Había leído en alguna parte que la mayoría de escritores no escriben las novelas de principio a fin, tal y como las leen los lectores, sino saltando de un capítulo a otro según la inspiración del momento para narrar una u otra cosa. Así que decidió que no era ningún problema aparcar por un momento el tema de la inmortalidad y describir la gran guerra en que los hombres víctimas de la Ira se destrozan los unos a los otros. Esta parte le ocupó tres capítulos, veinte hojas y cinco horas de trabajo intenso, además de medio paquete de cigarrillos. Hizo un descanso para poner la cafetera y volvió al ordenador con un café bien cargado para releer lo escrito. Corrigió unas cuantas faltas de ortografía, cambió el orden de algunos párrafos y sustituyó algunas palabras y estructuras por sinónimos más convenientes según su criterio. Con esto dio por bueno un trabajo que a cualquiera le hubiese parecido una auténtica basura literaria.

3

A pesar del café, el sueño le podía. Estaba orgulloso del trabajo realizado, así que no vio ningún inconveniente en echarse una cabezadita y volver a trabajar a media mañana o después de comer. Guardó los archivos bajo el título provisional de Dionisio, apagó el ordenador y se dispuso a recuperar el sillón cuando sonó el timbre.

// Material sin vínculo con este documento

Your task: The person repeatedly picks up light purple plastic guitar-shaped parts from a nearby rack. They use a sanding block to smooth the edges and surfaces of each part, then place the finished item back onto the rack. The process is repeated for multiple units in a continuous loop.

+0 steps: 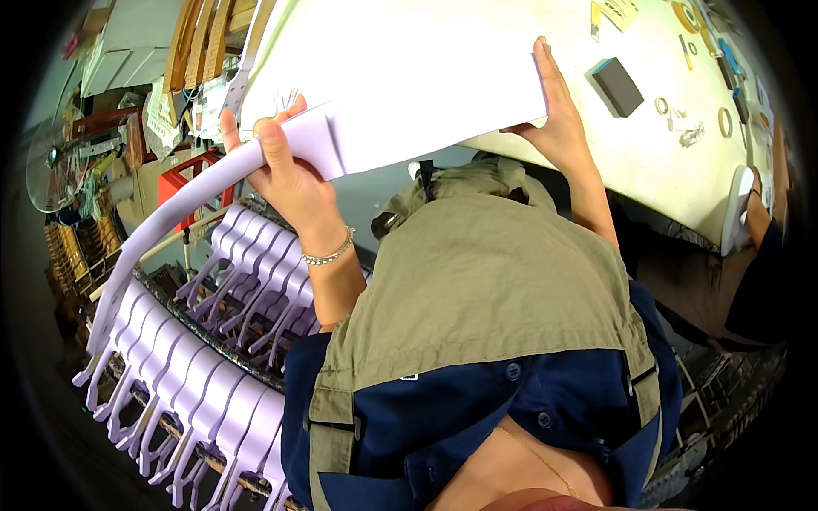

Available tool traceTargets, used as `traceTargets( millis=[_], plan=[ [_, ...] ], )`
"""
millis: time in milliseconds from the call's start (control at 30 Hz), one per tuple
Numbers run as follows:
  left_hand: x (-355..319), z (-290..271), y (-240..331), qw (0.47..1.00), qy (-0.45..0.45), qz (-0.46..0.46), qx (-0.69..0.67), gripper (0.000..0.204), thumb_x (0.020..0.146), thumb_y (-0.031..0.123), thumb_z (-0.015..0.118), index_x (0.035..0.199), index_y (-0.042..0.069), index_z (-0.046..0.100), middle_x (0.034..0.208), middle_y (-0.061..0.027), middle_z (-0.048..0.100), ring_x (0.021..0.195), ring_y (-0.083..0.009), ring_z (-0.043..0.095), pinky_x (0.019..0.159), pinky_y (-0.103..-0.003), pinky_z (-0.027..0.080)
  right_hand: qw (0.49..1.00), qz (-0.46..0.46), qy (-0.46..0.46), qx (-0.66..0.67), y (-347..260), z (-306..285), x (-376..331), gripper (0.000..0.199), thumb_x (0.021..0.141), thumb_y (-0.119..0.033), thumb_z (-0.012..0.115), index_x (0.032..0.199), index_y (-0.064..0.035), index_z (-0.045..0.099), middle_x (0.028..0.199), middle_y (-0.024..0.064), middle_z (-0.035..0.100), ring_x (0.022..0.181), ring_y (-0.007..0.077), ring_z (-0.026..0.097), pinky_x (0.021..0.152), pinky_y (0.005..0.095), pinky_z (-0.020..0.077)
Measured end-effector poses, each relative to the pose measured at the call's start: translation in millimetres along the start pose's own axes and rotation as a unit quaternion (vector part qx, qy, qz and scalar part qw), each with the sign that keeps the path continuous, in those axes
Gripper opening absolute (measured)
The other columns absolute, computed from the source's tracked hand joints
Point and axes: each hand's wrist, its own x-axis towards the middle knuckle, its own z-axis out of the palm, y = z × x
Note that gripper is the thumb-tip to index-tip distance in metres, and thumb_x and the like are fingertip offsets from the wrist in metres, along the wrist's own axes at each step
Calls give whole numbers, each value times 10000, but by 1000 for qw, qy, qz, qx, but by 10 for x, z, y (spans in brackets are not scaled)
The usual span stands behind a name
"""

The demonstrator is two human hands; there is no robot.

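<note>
A long lilac piece, which looks like an unstrung guitar, spans both my hands. Its narrow neck [183, 192] runs down to the left, with small holes near the end, and its broad panel [426, 102] is washed out to white by the light. My left hand [294, 187] grips the thick joint where neck meets panel, thumb on top and fingers partly hidden behind. At the panel's right edge, my right hand [558, 128] holds on with fingers stretched along the side and thumb at the lower corner.
A rack of several lilac painted pieces [196, 375] stands at my left. The pale table [648, 162] bears a dark sanding block [618, 87], tape rolls [724, 122] and a yellow cutter [596, 21]. At the right, another person's hand [757, 209] touches a white object. A fan [55, 157] stands far left.
</note>
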Motion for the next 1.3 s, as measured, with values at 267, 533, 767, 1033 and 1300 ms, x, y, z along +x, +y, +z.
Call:
traceTargets(
  millis=[267, 533, 767, 1033, 1300],
  plan=[
    [-71, 452, 74, 983, -146, 96, 48, 747, 869, 165, 639, 1385, -43, 141, 887, -118, 639, 864, -160, 598, 846, -264, 429, 985, -78, -6, -155, -288, -85, 95, 1074, 502, -200, 849, 1414, -96, 292, 1461, 109, 300, 1357, 293, 263, 1083, 471, 267],
    [-144, 688, 158, 976, -197, 85, 41, 784, 854, 140, 654, 1376, -49, 101, 890, -130, 632, 866, -202, 618, 843, -311, 448, 958, -82, -24, 275, -621, -122, 186, 1112, 579, -474, 808, 1433, -48, 237, 1466, 165, 277, 1361, 323, 250, 1094, 402, 228],
    [-54, 489, 65, 976, -182, 112, 51, 730, 878, 134, 609, 1383, -38, 111, 844, -129, 639, 845, -210, 629, 827, -286, 442, 978, -71, 6, -198, -122, -139, 25, 1079, 551, -521, 767, 1433, -150, 269, 1454, 82, 329, 1347, 263, 298, 1096, 500, 211],
    [187, -217, -227, 983, -119, -9, -137, 393, 817, 117, 578, 1182, 24, 467, 972, -106, 593, 937, -351, 610, 950, -517, 437, 941, 205, -96, 252, 990, 197, -378, 865, 704, -390, 770, 1368, -14, 364, 1352, 229, 421, 1307, 323, 355, 1059, 459, 285],
    [428, -725, -319, 976, 69, -171, -118, 556, 894, 355, 556, 1328, 60, 370, 1265, -66, 517, 1187, -270, 484, 973, -469, 439, 884, 158, -73, 433, 260, 299, -151, 938, 832, -743, 153, 1436, -29, 218, 1449, 147, 290, 1349, 285, 259, 1087, 418, 213]
  ],
)
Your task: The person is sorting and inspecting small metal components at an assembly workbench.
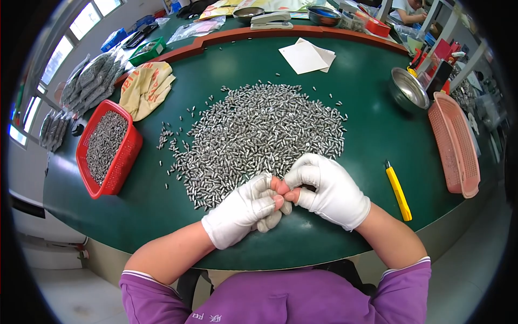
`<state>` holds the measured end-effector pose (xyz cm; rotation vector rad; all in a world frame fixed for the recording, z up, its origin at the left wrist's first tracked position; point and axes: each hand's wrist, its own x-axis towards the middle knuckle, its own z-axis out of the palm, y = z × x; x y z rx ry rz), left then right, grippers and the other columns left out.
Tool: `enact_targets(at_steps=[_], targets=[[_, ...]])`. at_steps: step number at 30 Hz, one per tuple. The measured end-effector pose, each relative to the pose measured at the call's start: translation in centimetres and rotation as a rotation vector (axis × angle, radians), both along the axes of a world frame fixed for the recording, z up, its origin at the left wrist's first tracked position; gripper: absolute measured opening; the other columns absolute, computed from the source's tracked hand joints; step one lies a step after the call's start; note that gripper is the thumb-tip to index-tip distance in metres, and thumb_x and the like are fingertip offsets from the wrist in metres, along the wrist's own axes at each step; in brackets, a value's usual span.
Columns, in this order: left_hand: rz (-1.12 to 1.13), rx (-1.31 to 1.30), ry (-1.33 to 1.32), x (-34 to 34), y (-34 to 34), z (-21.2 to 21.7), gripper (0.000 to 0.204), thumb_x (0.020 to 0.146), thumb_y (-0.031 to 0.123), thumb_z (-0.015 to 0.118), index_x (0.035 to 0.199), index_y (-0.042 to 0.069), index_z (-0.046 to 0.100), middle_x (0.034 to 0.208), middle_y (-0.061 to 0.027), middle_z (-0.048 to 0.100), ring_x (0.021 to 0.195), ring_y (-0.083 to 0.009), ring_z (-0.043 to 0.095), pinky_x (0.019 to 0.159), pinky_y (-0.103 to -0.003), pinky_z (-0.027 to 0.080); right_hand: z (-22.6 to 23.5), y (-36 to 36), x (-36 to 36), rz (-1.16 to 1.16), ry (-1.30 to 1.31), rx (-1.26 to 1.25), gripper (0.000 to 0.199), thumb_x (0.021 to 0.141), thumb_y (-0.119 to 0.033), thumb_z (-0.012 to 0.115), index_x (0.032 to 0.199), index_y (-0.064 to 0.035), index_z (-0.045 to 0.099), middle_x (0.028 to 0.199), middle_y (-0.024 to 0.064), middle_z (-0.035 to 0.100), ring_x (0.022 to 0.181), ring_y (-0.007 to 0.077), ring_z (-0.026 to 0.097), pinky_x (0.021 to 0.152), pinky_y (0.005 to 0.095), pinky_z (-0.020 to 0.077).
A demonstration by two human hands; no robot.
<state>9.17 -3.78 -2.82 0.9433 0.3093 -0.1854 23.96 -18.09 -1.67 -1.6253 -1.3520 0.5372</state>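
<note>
A broad pile of small silvery metal parts (259,129) covers the middle of the green table. At its near edge my two hands meet, both in white gloves that leave some fingertips bare. My left hand (245,208) is closed, thumb and fingers pressed together. My right hand (326,189) is closed too, its thumb and forefinger touching the left fingertips. Whatever lies between the fingertips is hidden or too small to make out.
Left stands a red basket (136,141) holding similar small parts, beside a beige cloth sack (145,89). A yellow utility knife (398,191), a pink basket (456,146) and a metal bowl (408,89) are at right. White paper (303,58) lies at the back; a person (407,13) sits beyond.
</note>
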Motion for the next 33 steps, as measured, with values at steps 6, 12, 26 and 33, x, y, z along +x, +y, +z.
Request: enact_targets(at_steps=[6, 12, 26, 33], targets=[[0.008, 0.02, 0.05, -0.1, -0.1, 0.0, 0.016, 0.093, 0.023, 0.06, 0.102, 0.01, 0.055, 0.086, -0.0035, 0.061, 0.058, -0.0054, 0.045, 0.049, -0.018, 0.03, -0.5, 0.0, 0.4, -0.02, -0.172, 0.103, 0.015, 0.073, -0.01, 0.074, 0.088, -0.0101, 0.07, 0.086, 0.0063, 0.06, 0.077, 0.0228, 0.06, 0.068, 0.033, 0.049], [0.02, 0.015, 0.021, -0.1, -0.1, -0.1, 0.018, 0.094, 0.027, 0.058, 0.099, 0.01, 0.057, 0.085, -0.0036, 0.062, 0.057, -0.0055, 0.045, 0.048, -0.018, 0.031, -0.7, -0.1, 1.3, -0.148, -0.51, -0.029, 0.008, 0.074, -0.016, 0.068, 0.082, -0.0131, 0.068, 0.08, 0.0054, 0.06, 0.078, 0.0258, 0.06, 0.069, 0.0372, 0.0497], [-0.002, -0.032, -0.049, 0.0, 0.1, -0.4, 0.029, 0.091, 0.034, 0.061, 0.107, 0.01, 0.054, 0.089, -0.0034, 0.061, 0.06, -0.0057, 0.045, 0.05, -0.019, 0.032, -0.7, -0.3, 0.8, -0.194, -0.659, -0.162, 0.007, 0.075, -0.017, 0.066, 0.077, -0.0114, 0.063, 0.077, 0.007, 0.056, 0.079, 0.0252, 0.059, 0.07, 0.037, 0.0494], [0.005, -0.044, -0.075, -0.1, 0.2, -0.7, 0.026, 0.091, 0.03, 0.061, 0.107, 0.011, 0.053, 0.09, -0.0044, 0.06, 0.06, -0.006, 0.043, 0.05, -0.019, 0.031, -0.5, -0.4, 0.7, -0.176, -0.669, -0.178, 0.007, 0.076, -0.017, 0.066, 0.078, -0.0111, 0.062, 0.078, 0.0071, 0.057, 0.078, 0.0258, 0.059, 0.07, 0.0376, 0.0495]])
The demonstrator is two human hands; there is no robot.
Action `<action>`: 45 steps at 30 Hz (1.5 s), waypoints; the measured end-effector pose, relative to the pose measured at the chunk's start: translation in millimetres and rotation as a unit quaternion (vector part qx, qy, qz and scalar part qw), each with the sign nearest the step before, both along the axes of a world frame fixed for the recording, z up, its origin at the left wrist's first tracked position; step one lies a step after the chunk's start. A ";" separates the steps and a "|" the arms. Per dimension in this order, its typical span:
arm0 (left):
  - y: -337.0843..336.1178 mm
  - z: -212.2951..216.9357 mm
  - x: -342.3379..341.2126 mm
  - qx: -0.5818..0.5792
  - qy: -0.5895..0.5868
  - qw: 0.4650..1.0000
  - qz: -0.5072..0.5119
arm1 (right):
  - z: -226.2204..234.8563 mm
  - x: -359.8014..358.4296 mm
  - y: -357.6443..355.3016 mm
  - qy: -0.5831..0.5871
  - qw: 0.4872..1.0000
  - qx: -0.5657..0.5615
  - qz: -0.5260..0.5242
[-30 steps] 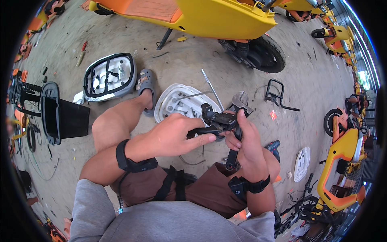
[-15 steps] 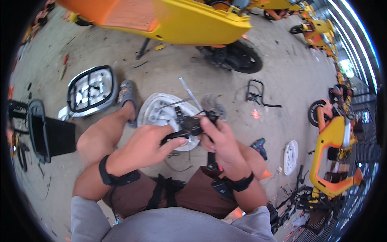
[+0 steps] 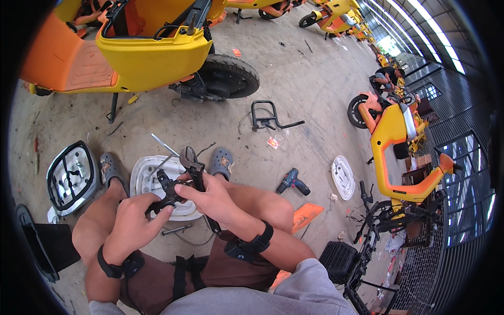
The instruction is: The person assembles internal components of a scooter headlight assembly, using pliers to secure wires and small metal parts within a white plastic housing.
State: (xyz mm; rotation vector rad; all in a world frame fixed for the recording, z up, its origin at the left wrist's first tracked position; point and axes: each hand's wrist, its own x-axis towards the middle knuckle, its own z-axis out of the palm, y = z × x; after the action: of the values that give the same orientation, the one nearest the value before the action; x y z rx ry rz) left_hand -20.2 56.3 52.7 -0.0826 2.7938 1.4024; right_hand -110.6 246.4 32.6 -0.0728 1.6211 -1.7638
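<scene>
Between my knees, my left hand (image 3: 137,219) is closed on a small black part (image 3: 169,192) with a short arm and a block-shaped body; its exact kind is unclear. My right hand (image 3: 212,198) grips a dark adjustable wrench (image 3: 195,167), its jaw pointing away from me and its handle passing down below the palm. My right thumb and fingertips also touch the black part. Behind and beneath both hands lies a round white shell (image 3: 139,172) on the floor, partly hidden by them. A thin silver strip (image 3: 163,143) and a thin rod show just beyond the black part.
A yellow-orange scooter (image 3: 152,60) stands ahead. On the concrete lie a black tube frame (image 3: 265,115), a cordless drill (image 3: 293,181), a white oval shell (image 3: 343,177) and a black-rimmed shell (image 3: 73,177). Rightward are another scooter (image 3: 388,142) and a crouching person (image 3: 386,79).
The view has swung to the right, so the floor things appear farther left. The adjustable wrench in my right hand now shows plainly. Both hands still hold the black part.
</scene>
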 end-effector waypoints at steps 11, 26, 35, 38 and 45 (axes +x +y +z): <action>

¿Quién coño sería a esas horas de la mañana? Se hizo el remolón antes de abrir, en espera de que, fuese quien fuese, se hubiese equivocado, o de que simplemente fuera un mendigo vendiendo La Farola (los indigentes del barrio habían pasado de abordar a la gente por la calle a subir a sus casas) que desistiera al ver que no obtenía respuesta. El timbre volvió a sonar por segunda vez: aguantó con estoicismo, sentado frente al ordenador sin moverse. Nuevamente sonó una tercera. No tuvo más remedio que dirigirse a la puerta y abrir.

¡Joder! Se llevó un susto de muerte. Era el suicida del día anterior, o el bromista, o el loco, o lo que cojones fuese, embutido en el mismo gabán y con una bufanda negra.